Bisogna sfogliare il calendario fino al 6 giugno 2002 per il primo omicidio eccellente. Domenico La Spina, considerato “la mente” economica del clan, è crivellato di colpi davanti a un panificio di zia Lisa. Un vero e proprio appuntamento con la morte. La sua gestione fin troppo personalistica dei proventi delle estorsioni avrebbero decretato la sua morte. Per questo delitto sono stati condannati all’ergastolo Pietro Crisafulli, nipote del più noto Francesco (detto Franco Marocco), e Andrea Mercadini.

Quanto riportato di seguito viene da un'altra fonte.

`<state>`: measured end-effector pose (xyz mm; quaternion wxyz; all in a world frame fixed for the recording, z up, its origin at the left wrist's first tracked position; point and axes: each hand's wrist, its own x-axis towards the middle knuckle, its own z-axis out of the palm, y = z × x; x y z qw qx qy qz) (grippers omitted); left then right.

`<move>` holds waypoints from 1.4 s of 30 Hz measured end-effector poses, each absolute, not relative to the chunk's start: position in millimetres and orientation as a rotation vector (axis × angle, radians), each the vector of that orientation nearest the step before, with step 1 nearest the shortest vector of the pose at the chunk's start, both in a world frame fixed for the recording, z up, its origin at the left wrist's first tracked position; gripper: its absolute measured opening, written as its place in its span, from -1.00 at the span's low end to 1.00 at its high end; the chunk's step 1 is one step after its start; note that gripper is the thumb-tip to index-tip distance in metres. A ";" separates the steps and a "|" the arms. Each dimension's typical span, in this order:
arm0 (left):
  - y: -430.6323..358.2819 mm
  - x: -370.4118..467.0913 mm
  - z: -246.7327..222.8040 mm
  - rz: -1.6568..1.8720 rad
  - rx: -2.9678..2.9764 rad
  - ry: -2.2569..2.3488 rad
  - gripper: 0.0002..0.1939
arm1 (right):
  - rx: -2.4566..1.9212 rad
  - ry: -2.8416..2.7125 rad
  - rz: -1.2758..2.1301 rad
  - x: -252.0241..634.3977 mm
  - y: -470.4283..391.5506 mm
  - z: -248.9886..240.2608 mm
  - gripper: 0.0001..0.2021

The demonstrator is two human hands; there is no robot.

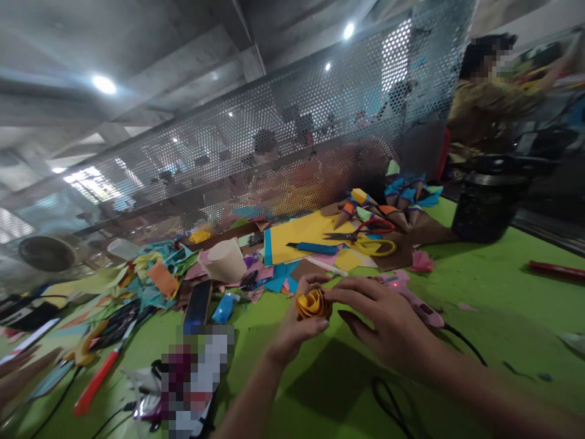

E’ l’estate del 2004 quando la Squadra Mobile di Catania grazie al blitz Risiko riesce a fermare nella sua fase embrionale una cruenta guerra di mafia. Tra i mesi di aprile e maggio 2004 Catania è teatro di un’escalation di morte. Pistolettate e pallottole fumanti fanno da sfondo a vendette e regolamenti di conti scaturiti da una frattura interna alla famiglia Santapaola. La cosca è scossa da profonde lotte intestine determinate dalla gestione dei proventi delle attività illecite. Una contrapposizione che ha il suo culmine con l’attentato, poi fallito, nei confronti del capomafia Alfio Mirabile crivellato di colpi il 24 aprile 2004 davanti all’uscio di casa.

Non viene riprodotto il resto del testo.